Data regulation. One of the main goals of large data innovation is to encourage communities to integrate multiple large datasets to create new knowledge. Large data is not necessarily born to be large data, but rather by accumulating, modifying, merging, and processing many small datasets. Each arrangement of data is a new dataset that needs to be archived, managed, and supervised.
Build sustainable data platforms and architectures. To organize, regulate, store and open data sets to scientific groups, the private sector, other sectors and the public, a strong technical infrastructure is needed. These platforms need to be open to large data at both the physical (technical) and intellectual levels (organized), while requiring seamless integration of a range of technologies, analytical skills, and information architectures. These infrastructures must be able to support public-facing general-purpose platforms like Data.gov, as well as specialized platforms with large numbers of large datasets for special agencies.
The establishment of data standards. Large data requirements enable interoperability at the technical level while complying with metadata standards at the data level. Different domains may have different metadata standards. The generation, development and release of large data datasets need to consider the appropriate data standard format to promote collaboration and data reuse. In addition, document standards need to be established for externally released documents. In addition, the limitations of the data need to be clearly explained.
Encourage cross-sectoral data-sharing policies. Since large data involves real-time data transfer between different systems, Governments, and departments, a framework for data sharing and interoperability is needed. With the large data innovation of collaborative analysis technology, it is necessary to integrate the data acquisition and reporting system without gap. This will make it necessary to adjust information and data policies to reflect this integrated data environment.

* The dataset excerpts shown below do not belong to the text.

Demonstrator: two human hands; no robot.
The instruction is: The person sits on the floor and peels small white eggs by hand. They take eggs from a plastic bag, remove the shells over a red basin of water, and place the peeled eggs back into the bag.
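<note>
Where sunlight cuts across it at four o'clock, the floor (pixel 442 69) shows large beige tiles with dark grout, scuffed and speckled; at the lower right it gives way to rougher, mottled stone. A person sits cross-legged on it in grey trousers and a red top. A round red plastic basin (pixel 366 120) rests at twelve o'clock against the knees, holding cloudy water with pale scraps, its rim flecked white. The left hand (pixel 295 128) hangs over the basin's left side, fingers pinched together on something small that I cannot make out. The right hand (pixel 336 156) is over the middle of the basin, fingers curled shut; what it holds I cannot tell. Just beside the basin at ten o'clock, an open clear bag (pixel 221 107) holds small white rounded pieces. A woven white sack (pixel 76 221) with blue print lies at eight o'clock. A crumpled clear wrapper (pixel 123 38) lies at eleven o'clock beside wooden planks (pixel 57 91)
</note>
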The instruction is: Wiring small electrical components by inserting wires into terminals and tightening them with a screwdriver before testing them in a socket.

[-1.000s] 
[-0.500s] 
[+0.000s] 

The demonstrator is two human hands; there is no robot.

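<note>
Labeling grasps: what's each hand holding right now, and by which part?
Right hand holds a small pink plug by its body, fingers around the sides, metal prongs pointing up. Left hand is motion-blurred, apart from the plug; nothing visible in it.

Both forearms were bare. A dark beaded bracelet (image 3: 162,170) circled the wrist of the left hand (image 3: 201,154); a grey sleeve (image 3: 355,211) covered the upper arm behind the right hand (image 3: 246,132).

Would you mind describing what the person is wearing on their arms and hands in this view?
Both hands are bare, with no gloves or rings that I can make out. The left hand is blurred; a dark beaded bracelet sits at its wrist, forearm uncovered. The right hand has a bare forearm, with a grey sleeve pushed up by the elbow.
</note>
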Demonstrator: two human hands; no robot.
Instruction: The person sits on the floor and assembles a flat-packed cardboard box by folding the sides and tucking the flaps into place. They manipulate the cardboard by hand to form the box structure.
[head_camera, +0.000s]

Big data innovation is important for policy formulation and decision-making, it can deepen our understanding of major scientific and social challenges, promote cooperation among Governments, citizens and enterprises, and lead a new era of e-government services. However, we also need to consider a range of policy issues related to managing large data, including privacy, accuracy, accessibility, equity and preservation policies, and building a holistic model of large data governance.